## Assigned task
Reproduce the entries shown below only from the line with "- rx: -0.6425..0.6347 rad" down to the line with "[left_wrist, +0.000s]", keeping both end lines and copying each one exactly.

═══ Extracted records ═══

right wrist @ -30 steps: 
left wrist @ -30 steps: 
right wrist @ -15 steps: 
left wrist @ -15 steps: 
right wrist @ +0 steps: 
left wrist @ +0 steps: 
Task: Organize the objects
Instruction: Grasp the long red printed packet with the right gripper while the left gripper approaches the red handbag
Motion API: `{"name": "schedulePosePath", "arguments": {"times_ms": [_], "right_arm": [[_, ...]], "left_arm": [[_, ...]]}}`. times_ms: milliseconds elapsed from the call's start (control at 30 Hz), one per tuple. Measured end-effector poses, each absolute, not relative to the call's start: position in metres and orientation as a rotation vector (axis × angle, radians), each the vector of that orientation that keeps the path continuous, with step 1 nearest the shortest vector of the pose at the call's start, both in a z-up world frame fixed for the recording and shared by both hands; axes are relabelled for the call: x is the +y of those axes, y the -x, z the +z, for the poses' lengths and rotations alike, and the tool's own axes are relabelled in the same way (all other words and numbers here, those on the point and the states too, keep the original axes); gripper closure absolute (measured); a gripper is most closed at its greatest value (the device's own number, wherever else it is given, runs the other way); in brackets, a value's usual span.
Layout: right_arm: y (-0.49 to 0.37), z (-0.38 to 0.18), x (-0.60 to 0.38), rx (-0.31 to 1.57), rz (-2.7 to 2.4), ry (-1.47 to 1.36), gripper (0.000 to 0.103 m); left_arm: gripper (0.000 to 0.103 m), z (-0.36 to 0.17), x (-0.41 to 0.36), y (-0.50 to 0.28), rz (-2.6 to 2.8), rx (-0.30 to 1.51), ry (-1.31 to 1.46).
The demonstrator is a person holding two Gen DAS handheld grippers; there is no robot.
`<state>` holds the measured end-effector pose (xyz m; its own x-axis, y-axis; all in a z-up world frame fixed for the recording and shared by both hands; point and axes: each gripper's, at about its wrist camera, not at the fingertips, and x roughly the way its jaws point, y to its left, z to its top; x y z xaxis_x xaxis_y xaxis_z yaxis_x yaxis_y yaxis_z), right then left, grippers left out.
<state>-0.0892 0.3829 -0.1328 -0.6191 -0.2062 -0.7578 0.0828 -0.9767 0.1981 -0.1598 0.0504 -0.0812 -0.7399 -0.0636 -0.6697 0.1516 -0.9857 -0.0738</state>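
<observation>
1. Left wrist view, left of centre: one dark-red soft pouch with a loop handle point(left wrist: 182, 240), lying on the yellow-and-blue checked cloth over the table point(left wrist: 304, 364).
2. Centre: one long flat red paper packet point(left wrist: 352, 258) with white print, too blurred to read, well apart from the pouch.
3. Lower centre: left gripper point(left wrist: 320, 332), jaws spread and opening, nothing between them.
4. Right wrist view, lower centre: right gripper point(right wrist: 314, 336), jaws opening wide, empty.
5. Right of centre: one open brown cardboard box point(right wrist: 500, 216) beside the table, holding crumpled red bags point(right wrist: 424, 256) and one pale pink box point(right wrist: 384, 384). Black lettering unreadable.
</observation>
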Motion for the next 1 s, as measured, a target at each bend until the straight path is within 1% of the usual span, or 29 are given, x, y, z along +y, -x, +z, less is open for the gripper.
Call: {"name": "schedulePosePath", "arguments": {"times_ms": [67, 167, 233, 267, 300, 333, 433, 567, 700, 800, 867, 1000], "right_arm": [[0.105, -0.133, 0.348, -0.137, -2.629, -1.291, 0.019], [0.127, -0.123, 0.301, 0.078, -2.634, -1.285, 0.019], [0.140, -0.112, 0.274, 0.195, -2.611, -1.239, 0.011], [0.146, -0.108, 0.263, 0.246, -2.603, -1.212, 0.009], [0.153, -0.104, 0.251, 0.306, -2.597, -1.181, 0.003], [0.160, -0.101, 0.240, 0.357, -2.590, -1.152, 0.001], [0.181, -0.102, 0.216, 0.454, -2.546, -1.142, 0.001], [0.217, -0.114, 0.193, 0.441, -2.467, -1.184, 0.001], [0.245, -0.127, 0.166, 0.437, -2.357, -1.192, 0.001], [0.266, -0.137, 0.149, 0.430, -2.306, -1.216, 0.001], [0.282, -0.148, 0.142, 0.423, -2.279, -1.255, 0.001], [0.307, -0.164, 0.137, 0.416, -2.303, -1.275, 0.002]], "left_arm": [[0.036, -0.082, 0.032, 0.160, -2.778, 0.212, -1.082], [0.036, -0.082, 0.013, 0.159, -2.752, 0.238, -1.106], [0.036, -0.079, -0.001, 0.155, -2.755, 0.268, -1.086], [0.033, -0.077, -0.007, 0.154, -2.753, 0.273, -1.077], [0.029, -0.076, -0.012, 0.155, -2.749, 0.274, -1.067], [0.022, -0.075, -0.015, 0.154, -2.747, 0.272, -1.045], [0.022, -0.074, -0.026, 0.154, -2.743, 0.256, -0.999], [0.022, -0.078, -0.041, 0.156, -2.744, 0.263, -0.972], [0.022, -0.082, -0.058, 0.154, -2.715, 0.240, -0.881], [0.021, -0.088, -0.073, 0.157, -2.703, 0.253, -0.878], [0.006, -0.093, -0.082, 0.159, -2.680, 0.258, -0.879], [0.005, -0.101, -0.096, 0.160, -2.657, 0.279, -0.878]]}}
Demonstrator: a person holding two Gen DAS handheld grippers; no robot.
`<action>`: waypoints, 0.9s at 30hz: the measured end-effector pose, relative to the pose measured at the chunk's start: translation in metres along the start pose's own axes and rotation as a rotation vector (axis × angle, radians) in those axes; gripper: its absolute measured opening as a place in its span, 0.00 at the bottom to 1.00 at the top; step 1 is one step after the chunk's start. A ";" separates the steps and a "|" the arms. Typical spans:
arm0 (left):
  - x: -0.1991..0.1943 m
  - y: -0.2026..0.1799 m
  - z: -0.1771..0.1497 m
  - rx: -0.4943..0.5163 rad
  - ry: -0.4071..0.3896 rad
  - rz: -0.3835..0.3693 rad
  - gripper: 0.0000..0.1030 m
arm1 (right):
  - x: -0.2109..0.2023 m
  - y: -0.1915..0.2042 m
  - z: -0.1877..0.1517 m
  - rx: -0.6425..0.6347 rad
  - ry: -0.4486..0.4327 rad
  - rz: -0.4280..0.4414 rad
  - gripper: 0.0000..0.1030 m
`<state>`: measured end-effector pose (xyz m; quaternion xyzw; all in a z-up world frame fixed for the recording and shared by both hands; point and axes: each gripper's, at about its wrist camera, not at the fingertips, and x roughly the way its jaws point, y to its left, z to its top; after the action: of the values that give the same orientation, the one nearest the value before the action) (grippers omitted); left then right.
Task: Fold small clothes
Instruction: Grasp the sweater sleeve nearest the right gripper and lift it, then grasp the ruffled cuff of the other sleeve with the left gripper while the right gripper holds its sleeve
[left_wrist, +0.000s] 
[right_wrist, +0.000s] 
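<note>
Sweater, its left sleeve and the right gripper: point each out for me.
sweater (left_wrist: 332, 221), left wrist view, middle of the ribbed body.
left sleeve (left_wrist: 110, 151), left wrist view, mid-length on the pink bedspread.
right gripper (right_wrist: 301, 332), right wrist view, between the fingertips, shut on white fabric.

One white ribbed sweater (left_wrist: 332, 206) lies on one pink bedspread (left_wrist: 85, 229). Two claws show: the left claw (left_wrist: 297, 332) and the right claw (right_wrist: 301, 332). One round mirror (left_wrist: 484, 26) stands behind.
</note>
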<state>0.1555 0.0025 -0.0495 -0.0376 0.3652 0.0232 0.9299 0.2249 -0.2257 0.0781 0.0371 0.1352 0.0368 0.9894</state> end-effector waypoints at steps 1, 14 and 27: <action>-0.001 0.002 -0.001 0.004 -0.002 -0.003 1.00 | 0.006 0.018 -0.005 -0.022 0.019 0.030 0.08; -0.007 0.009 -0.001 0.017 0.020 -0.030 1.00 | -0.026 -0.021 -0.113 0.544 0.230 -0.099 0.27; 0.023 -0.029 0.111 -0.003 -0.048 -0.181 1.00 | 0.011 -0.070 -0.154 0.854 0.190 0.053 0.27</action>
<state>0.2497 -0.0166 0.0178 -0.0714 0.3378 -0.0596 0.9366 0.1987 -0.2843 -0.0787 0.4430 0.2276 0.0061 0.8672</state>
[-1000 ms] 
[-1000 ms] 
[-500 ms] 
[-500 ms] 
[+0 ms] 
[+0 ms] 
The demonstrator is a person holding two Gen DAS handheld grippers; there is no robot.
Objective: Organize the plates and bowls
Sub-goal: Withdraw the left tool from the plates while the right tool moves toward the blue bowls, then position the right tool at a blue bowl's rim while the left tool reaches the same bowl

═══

## Answer to this exercise
  - rx: -0.6425..0.6347 rad
  - ry: -0.4486..0.4327 rad
  - rz: -0.4280..0.4414 rad
  - gripper: 0.0000..0.1030 m
`<state>`: measured end-effector pose (xyz m; quaternion xyzw; all in a z-up world frame fixed for the recording and shared by both hands; point and axes: each gripper's, at about its wrist camera, not at the fingertips, and x roughly the way its jaws point, y to its left, z to its top; after the action: of the values that give the same orientation, the one nearest the value before the action) (grippers omitted); left then right.
Task: Fold small clothes
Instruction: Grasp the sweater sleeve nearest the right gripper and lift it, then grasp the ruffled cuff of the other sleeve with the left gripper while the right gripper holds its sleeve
[left_wrist, +0.000s] 

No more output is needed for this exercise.